TASK STATEMENT: The stretch from the line with "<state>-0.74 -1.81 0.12" through the line with "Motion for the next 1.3" in the records below: write it out exactly, and nothing else.

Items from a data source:
■ ■ ■ ■
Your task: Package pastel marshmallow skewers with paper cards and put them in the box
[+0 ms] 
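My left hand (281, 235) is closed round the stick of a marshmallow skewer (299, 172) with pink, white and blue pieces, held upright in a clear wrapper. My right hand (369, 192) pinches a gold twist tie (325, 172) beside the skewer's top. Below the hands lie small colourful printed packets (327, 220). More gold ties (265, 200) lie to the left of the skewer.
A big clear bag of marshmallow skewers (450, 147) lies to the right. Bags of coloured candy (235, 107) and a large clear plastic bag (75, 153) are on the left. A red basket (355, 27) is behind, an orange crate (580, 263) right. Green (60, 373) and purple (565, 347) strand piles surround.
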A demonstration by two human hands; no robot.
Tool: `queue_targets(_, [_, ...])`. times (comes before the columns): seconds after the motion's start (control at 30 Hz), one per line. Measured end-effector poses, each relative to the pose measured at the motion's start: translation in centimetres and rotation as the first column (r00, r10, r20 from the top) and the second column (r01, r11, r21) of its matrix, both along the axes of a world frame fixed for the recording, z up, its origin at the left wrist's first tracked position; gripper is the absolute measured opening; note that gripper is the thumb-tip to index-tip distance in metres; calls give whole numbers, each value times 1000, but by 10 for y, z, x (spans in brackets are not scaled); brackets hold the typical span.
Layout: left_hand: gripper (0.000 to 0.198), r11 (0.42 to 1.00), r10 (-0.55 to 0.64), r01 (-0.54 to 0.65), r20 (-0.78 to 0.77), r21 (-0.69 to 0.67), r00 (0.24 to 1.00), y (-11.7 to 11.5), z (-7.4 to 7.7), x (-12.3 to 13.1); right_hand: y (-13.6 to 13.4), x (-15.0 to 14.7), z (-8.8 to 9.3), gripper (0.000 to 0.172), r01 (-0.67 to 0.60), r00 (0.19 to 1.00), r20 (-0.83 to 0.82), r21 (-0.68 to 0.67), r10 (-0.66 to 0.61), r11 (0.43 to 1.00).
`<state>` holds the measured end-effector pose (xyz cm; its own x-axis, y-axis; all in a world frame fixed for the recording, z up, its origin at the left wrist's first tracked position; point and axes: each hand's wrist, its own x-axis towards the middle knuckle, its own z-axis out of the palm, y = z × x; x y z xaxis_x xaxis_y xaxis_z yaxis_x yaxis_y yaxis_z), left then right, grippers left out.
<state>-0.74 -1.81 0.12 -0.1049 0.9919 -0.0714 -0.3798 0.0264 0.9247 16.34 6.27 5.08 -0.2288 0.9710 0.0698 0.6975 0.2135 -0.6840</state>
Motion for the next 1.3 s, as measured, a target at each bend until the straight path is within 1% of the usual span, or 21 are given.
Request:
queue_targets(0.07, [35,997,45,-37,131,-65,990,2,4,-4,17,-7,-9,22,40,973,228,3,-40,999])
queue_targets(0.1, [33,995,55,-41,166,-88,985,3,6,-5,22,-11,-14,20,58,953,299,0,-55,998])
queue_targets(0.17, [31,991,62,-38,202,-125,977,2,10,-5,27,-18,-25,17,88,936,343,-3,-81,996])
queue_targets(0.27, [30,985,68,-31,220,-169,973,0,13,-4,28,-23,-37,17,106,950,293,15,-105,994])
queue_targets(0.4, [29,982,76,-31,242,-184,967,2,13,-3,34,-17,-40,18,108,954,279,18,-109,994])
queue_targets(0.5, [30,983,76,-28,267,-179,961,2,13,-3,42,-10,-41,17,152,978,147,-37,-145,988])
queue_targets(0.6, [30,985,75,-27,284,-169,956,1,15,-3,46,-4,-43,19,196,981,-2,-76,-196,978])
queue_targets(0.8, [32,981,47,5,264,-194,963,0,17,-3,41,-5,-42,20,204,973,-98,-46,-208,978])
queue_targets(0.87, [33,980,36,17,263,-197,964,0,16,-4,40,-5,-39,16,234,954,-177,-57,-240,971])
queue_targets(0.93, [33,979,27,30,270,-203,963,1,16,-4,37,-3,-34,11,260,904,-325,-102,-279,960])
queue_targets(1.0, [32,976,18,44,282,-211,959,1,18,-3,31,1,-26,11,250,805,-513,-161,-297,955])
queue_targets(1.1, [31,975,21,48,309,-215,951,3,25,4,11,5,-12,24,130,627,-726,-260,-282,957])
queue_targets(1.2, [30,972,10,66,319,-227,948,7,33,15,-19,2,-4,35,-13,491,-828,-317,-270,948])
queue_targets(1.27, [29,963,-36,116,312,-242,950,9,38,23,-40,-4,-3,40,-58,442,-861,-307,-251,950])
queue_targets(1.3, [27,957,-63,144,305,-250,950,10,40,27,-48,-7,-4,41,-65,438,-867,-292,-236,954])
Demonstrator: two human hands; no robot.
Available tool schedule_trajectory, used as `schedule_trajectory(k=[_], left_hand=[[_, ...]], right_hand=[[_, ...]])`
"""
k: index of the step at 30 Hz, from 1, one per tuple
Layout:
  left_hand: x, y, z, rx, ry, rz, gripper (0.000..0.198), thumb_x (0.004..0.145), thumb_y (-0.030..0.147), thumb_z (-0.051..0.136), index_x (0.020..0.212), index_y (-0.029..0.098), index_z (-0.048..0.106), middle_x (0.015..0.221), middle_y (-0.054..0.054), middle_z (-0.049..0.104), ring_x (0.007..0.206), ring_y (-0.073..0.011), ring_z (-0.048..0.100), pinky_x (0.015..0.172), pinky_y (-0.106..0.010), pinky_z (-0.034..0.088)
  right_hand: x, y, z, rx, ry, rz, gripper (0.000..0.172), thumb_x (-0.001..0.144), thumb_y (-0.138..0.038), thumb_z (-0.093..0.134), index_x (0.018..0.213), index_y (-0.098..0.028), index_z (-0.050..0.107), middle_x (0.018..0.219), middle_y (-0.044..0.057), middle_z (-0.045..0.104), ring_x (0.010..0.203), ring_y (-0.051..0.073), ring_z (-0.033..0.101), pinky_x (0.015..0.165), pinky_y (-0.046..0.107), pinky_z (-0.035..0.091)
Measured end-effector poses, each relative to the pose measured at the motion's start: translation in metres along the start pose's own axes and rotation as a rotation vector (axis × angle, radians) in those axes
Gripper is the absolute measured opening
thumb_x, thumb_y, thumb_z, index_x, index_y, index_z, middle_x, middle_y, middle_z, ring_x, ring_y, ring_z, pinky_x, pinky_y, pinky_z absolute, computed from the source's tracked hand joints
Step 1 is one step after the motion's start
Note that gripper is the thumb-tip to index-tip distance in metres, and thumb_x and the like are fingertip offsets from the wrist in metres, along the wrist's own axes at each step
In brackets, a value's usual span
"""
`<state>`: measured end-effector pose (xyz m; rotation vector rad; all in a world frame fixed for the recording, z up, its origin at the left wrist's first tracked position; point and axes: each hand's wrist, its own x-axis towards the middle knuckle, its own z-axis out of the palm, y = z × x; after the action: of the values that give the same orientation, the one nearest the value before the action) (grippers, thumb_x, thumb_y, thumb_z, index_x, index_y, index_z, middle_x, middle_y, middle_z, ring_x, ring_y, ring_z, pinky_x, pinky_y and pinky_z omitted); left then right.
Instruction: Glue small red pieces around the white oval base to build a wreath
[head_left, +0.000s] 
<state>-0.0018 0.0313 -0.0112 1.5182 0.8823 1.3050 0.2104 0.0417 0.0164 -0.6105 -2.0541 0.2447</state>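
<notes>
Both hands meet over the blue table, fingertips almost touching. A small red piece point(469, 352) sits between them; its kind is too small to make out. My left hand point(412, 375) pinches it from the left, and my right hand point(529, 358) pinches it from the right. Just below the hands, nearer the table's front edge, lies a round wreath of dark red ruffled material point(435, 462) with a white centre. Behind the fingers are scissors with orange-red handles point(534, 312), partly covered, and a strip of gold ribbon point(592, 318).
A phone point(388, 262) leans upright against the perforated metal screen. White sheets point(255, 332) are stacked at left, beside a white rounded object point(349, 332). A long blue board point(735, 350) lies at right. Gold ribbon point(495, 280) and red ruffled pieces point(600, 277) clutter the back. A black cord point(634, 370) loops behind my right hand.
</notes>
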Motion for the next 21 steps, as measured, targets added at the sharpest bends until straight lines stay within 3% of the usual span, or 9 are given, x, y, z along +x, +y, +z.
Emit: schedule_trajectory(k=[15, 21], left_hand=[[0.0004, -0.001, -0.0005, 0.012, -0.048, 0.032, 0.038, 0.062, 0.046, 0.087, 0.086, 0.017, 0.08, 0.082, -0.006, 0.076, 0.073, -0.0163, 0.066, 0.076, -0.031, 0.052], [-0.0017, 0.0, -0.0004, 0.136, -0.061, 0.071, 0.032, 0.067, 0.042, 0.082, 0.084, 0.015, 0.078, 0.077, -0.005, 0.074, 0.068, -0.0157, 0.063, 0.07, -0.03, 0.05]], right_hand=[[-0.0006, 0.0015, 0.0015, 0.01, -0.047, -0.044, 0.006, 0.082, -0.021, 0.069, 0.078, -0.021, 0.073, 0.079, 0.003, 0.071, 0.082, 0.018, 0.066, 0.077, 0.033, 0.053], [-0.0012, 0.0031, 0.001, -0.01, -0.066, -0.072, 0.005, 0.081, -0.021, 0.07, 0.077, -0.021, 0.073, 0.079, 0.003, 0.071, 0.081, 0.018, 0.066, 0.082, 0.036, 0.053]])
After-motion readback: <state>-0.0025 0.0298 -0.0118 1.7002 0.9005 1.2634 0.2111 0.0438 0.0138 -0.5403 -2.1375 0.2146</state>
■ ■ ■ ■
SOLUTION TO THE PROBLEM:
<state>-0.74 -1.81 0.12 -0.1049 0.9919 -0.0714 -0.3798 0.0264 0.9247 16.34 6.27 5.08 -0.2288 0.9710 0.0698 0.6975 0.2135 -0.6840</state>
Motion for the next 1.3 s, as measured, a target at each bend until the straight path is within 1% of the usual span, or 21 are given.

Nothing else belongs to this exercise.